Why do we need biodegradable packaging now explain

We need biodegradable packaging now to reduce the growing problem of single-use plastic waste. Traditional plastics can take hundreds of years to decompose. In contrast, biodegradable and compostable packaging breaks down naturally into harmless substances. This helps lower carbon footprints and reduces pollution in landfills and oceans. It also supports global sustainability goals and complies with evolving environmental regulations.
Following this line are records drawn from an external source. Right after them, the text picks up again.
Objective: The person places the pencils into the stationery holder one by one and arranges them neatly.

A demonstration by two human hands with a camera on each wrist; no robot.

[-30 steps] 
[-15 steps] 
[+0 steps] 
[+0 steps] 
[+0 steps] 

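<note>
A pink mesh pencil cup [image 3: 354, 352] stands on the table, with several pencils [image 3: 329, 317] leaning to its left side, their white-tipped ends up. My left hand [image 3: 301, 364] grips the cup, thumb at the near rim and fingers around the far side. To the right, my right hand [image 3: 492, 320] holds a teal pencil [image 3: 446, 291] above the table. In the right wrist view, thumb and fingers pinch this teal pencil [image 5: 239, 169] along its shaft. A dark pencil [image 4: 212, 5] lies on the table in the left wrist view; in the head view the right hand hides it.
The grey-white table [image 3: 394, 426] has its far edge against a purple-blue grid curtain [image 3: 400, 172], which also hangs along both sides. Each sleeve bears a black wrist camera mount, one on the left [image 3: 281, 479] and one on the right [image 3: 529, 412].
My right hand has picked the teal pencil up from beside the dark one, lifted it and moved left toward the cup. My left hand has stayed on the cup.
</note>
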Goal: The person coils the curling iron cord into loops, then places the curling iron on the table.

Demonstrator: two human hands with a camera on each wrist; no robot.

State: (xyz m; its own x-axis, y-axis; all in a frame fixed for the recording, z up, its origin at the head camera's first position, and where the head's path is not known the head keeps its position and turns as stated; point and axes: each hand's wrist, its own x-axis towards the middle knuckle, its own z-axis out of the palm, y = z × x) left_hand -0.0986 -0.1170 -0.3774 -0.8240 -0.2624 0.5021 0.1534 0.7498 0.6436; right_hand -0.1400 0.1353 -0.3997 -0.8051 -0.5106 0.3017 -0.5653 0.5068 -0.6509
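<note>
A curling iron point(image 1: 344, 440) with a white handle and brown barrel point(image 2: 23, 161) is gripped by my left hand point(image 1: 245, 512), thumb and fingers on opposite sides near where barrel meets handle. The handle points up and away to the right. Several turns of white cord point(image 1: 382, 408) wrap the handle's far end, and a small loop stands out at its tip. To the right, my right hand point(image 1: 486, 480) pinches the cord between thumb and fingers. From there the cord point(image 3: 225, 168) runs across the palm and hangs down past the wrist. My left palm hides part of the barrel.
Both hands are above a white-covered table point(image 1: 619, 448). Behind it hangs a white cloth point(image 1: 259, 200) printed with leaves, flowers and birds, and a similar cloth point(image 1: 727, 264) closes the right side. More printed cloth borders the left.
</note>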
Biodegradable packaging naturally breaks down into safe organic materials. This helps reduce landfill waste and prevents microplastic pollution. It uses plant-based materials such as cornstarch, seaweed, and sugarcane instead of petroleum-based plastics. These renewable materials lower carbon emissions and support efforts to combat climate change.

In the food industry, biodegradable packaging is made from plant-based materials, agricultural leftovers, and fungi. These natural materials allow the packaging to break down without creating harmful microplastics. It helps reduce waste in landfills and supports a cleaner environment. Biodegradable packaging is also a safer and non-toxic alternative to conventional plastic. However, it requires industrial composting facilities to decompose properly.

While biodegradable packaging aims to reduce environmental harm, it also has some limitations. These materials often cost more to produce than conventional packaging. They may also be less durable, making them unsuitable for certain applications. In many cases, they require specialized disposal methods to break down effectively. Some biodegradable materials decompose only in industrial composting facilities. If disposed of incorrectly, they can contaminate existing recycling streams and reduce recycling efficiency.

Creating biodegradable packaging uses materials from renewable sources such as starch, cellulose, sugarcane waste fibers or agricultural waste.